The Ulm Campaign of October 1805 resulted in an Austrian disaster when the Grande Armée of Napoleon enveloped and destroyed most of its units. Afterward, only Michael von Kienmayer's fleeing corps and a newly arriving Russian army under Mikhail Kutuzov stood between Napoleon and the Austrian capital of Vienna. After hearing the news of Ulm, the main army of Archduke Charles, Duke of Teschen began withdrawing from northern Italy and Archduke John of Austria's smaller army pulled out of the County of Tyrol. In the confusion, Rohan's brigade became separated from John's army. First, Rohan attempted to join part of Charles' army. Failing, he had his men move south to link up with the Austrian garrison of Venice. After an epic march Rohan's brigade was cornered short of Venice. The issue of the war would be determined at the Battle of Austerlitz in early December.

==March==
One Austrian brigade led by General-major Prince Louis Victor de Rohan-Guéméné became separated from Archduke John's army. Hoping to join Feldmarschall-Leutnant Johann von Hiller's wing of Archduke Charles' army in Italy, Rohan looked to the south. Starting from Landeck in the County of Tyrol on 10 November, he marched his men south. Missing both Hiller and Charles, he determined to cut his way to Venice. Seizing Bolzano on 18 November, he then marched his brigade south to Trento. From there, he turned east into the Val Sugana before swinging south into the Brenta River valley. Where the Brenta leaves the mountains, the Austrians surprised and ejected the French garrison of Bassano on 22 November. Marching hard, the Austrians reached Castelfranco Veneto the next evening. On 24 November, Rohan's epic march came to an end when his troops were trapped between the divisions of Generals of Division Jean Reynier and Laurent Gouvion Saint-Cyr. After a struggle, the Austrian soldiers surrendered.

==Capitulation==
Reynier's division numbered 8,000 men in 11 battalions with 12 guns. His command consisted of the 1st Swiss Infantry Regiment and the 10th, 53rd, 56th, and 62nd French Line Infantry Regiments. The strength and composition of Gouvion Saint-Cyr's division was not given.
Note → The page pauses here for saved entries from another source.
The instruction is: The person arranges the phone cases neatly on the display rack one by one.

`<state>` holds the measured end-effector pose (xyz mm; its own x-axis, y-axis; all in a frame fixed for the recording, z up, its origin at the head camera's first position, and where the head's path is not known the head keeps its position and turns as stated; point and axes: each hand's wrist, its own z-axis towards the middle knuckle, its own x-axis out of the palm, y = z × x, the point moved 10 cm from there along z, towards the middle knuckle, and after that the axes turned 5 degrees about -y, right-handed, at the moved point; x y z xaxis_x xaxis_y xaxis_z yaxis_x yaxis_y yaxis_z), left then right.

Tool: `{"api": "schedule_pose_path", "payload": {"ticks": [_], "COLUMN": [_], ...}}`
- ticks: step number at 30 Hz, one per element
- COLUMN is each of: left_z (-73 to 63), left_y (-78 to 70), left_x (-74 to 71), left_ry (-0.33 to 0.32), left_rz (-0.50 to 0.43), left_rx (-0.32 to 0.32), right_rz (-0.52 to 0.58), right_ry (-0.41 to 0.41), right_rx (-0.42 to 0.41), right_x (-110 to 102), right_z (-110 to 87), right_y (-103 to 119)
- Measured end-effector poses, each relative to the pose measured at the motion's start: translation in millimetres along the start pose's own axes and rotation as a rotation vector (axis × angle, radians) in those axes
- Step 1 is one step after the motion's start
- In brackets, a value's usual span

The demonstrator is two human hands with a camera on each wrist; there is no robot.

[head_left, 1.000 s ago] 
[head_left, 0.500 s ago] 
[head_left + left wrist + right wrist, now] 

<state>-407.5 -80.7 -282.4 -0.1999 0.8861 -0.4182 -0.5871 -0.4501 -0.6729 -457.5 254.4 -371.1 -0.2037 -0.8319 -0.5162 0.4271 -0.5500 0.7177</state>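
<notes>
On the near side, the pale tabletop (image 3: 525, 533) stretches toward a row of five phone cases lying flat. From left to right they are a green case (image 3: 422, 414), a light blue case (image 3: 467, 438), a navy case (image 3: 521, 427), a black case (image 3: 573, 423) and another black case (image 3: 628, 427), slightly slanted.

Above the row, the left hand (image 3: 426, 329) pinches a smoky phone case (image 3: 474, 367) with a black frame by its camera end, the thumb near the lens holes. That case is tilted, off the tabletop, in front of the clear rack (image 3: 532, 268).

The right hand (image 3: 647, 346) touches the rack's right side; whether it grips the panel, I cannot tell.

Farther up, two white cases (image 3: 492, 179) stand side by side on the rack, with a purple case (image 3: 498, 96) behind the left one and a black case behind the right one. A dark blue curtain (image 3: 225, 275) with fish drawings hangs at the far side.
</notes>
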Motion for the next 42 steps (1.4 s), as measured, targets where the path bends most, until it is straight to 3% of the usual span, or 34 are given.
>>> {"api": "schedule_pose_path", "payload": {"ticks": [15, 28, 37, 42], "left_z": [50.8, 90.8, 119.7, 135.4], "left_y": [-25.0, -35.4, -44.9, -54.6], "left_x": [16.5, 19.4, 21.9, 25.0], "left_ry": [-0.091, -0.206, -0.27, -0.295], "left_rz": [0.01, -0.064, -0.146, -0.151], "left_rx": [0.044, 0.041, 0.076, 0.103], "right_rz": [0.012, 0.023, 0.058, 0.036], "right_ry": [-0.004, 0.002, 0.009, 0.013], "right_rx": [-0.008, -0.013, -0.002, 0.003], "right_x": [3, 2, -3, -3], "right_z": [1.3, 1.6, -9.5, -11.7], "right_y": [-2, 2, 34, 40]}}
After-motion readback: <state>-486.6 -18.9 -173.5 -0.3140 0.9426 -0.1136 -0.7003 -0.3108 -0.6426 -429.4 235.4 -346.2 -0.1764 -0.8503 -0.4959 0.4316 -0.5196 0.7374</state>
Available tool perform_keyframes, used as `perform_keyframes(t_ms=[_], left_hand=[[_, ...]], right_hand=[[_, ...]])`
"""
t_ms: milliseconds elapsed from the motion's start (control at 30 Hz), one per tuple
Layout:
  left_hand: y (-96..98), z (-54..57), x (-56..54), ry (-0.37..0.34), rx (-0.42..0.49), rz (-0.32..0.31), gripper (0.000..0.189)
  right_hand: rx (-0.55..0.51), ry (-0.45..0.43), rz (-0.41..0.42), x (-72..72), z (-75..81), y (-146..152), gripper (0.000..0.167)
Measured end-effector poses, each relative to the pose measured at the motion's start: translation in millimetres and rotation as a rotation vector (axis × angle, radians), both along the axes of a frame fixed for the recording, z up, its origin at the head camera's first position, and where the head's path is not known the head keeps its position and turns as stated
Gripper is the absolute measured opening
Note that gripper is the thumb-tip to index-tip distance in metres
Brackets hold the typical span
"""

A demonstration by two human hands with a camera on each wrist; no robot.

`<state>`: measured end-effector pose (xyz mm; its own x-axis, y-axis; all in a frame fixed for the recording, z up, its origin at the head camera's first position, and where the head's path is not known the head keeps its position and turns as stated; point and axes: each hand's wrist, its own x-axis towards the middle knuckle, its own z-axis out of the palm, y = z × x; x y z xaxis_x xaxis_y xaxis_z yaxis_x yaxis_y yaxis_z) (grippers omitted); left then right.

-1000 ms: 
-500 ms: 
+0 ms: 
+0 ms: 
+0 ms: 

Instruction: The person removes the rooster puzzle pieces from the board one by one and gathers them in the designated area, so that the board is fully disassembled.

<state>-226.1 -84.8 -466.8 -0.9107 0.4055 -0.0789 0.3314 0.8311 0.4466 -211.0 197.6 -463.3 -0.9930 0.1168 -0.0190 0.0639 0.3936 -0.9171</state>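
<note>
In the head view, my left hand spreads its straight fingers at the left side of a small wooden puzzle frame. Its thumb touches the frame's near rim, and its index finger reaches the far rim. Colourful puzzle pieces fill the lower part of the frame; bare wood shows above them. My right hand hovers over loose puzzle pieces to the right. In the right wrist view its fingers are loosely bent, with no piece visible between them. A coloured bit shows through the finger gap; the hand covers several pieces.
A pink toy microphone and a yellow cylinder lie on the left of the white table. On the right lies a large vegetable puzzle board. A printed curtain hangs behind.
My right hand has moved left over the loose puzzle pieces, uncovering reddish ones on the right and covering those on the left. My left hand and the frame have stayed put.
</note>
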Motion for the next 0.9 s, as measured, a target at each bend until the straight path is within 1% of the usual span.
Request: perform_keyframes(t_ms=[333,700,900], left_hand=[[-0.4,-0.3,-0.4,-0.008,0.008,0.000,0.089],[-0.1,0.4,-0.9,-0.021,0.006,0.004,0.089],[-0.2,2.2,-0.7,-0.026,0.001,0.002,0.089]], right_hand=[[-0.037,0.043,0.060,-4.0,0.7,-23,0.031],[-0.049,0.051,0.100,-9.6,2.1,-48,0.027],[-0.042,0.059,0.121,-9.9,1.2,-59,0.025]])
Rohan's cavalry included eight squadrons of the Archduke Ferdinand Cuirassier Regiment Nr. 4, and one squadron of the Hohenzollern Chevau-léger Regiment Nr. 2 and a combined squadron. His infantry comprised four battalions of the Duka Infantry Regiment Nr. 39, the 2nd and 4th Battalions of the Beaulieu Infantry Regiment Nr. 58, and one combined battalion. Altogether, 4,400 soldiers, five artillery pieces, and four colors were surrendered to the French. Austrian killed and wounded were not reported though Rohan was wounded. It is known that the French suffered 16 officer casualties during the fighting.